With laptops it could work, with smartphones over the big distance - maybe not.

Please take a look at the mesh AP design guide:

http://www.cisco.com/en/US/docs/wireless/technology/mesh/7.0MR1/design/guide/MeshAP_70MR1.html#wp2187586

I pointed specifically to the client-ap distance/power table.

Abhishek Abhishek
Cisco Employee
Cisco Employee

As per your diagram attached, i can find that you can use omni-directional antenna as an omnidirectional antenna is a class of antenna which radiates radio wave power uniformly in all directions in one plane, with the radiated power decreasing with elevation angle above or below the plane, dropping to zero on the antenna's axis.

And in your topology you can attach each other having mesh topology.And 2.4 Ghz will be preferred in comparision to 5 Ghz as 2.4 Ghz has longer range.And also few devices are able to operate in 5 GHz range.

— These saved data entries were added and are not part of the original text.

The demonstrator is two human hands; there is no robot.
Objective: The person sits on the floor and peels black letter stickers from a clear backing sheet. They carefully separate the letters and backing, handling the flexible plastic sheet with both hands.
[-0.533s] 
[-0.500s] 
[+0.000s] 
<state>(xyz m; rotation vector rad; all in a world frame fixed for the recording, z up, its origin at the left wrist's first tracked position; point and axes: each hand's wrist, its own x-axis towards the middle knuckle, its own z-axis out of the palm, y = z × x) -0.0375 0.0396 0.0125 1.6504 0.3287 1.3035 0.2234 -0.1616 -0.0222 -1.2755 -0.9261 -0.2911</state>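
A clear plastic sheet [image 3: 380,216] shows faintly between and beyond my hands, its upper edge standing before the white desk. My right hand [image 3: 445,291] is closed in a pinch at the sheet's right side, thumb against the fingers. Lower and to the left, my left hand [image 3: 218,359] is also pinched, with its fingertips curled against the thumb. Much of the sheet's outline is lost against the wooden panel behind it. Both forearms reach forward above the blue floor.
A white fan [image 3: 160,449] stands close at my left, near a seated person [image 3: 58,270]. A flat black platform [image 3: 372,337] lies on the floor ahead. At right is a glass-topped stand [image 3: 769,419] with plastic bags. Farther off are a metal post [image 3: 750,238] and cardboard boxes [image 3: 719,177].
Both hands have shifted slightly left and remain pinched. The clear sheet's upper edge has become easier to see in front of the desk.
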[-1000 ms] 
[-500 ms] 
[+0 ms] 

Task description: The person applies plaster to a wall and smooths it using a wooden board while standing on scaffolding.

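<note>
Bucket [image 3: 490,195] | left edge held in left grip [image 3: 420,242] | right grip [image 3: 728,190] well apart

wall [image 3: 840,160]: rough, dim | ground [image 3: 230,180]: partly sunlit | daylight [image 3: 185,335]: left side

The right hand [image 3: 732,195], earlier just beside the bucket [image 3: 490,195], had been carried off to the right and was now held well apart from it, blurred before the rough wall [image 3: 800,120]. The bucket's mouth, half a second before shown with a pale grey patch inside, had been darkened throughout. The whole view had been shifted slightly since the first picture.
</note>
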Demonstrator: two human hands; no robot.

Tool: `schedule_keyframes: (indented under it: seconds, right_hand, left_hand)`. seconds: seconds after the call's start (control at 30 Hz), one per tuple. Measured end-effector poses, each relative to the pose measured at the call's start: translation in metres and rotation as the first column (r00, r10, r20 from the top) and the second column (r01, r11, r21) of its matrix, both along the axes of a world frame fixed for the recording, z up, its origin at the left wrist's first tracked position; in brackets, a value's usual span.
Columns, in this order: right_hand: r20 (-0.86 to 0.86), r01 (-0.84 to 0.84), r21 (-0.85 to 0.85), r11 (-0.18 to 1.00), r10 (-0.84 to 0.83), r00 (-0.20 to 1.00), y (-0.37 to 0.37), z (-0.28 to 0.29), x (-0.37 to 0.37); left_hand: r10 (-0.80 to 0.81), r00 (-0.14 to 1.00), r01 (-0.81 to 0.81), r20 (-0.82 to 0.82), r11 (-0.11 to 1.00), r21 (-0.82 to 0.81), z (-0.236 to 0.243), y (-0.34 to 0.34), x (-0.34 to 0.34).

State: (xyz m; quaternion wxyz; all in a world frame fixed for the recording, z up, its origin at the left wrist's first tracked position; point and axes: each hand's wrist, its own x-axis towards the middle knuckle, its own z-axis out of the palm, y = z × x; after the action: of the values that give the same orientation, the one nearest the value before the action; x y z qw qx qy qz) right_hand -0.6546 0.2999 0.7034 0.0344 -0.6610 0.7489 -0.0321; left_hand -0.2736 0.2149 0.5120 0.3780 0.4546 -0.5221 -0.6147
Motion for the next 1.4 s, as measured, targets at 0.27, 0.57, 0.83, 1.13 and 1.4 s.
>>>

I'd object the statement of 5GHz having longer range than 2.4GHz. From RF perspective this is the oposite - 2.4GHz has a longer range, and as for the AP the output power of both frequencies is about the same. 

I have also mentioned the same thing, please have a look again "as 2.4 Ghz has longer range"

I don't know what was I reading?! Sorry my mistake.

kaaftab
Level 4
Level 4

I agree with every ones reply but AP range is one thing but capacity planing is an other try to have a professional to do a site survay and wireless mesh will be the most cost effective solution in many situations and ROI will be far better.